Valencia
- President: Francisco Roig (until 30 November 1997) Pedro Cortes
- Manager: Jorge Valdano (until 14 September 1997) Claudio Ranieri
- Stadium: Mestalla
- La Liga: 9th (in UEFA Intertoto Cup)
- Copa del Rey: Round of 16
- Top goalscorer: League: Claudio Löpez Adrian Ilie (12 each) All: Adrian Ilie (13 goals)
| Home colours | Away colours |
- ← 1996–971998–99 →

= 1997–98 Valencia CF season =

During the 1997–98 Spanish football season, Valencia competed in La Liga and Copa del Rey.

==Summary==
During the summer, the club transferred out 13 players and bought several players, such as right back Defender Jocelyn Angloma from Internazionale, centre-back Defender Miroslav Đukić from Deportivo La Coruña, left back Defender Amedeo Carboni, midfielder Marcelinho Carioca (lasting just six months) and Romário returned from Flamengo, only to be injured in pre-season and left the team in December.

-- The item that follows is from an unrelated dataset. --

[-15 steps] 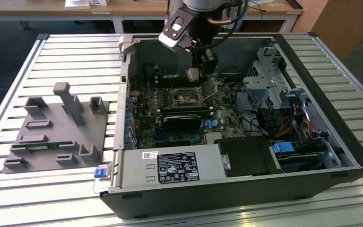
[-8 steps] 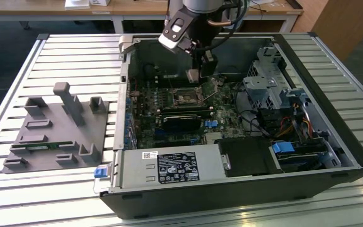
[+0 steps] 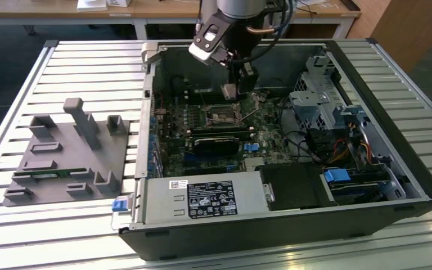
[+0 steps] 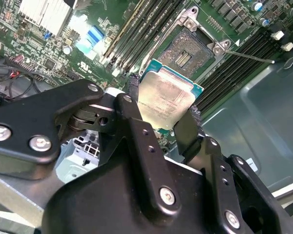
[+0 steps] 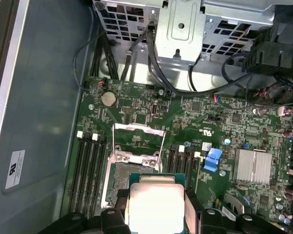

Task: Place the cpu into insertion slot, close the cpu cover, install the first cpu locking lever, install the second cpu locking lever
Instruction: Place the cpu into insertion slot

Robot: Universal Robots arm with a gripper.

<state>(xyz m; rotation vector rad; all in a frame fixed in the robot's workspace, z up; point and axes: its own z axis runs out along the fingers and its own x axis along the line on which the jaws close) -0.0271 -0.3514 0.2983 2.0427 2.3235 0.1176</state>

The squad started poorly with three consecutive losses; Jorge Valdano was sacked and was replaced by Claudio Ranieri as the club's new manager in October. Meanwhile, the bad streak of results prompted President Paco Roig to quit the job after three years in charge, and later the shareholders appointed Pedro Cortes (former President in 1986) as its new chairman. After a chaotic first half of the campaign, the squad improved its performance in the second part of the campaign, thanks to the boost Ranieri's team received from the upcoming midfield youngsters Gaizka Mendieta, Miguel Angulo, Francisco Javier Farinos, as well as forward Adrian Ilie, who arrived to the club in late December and scored 12 goals.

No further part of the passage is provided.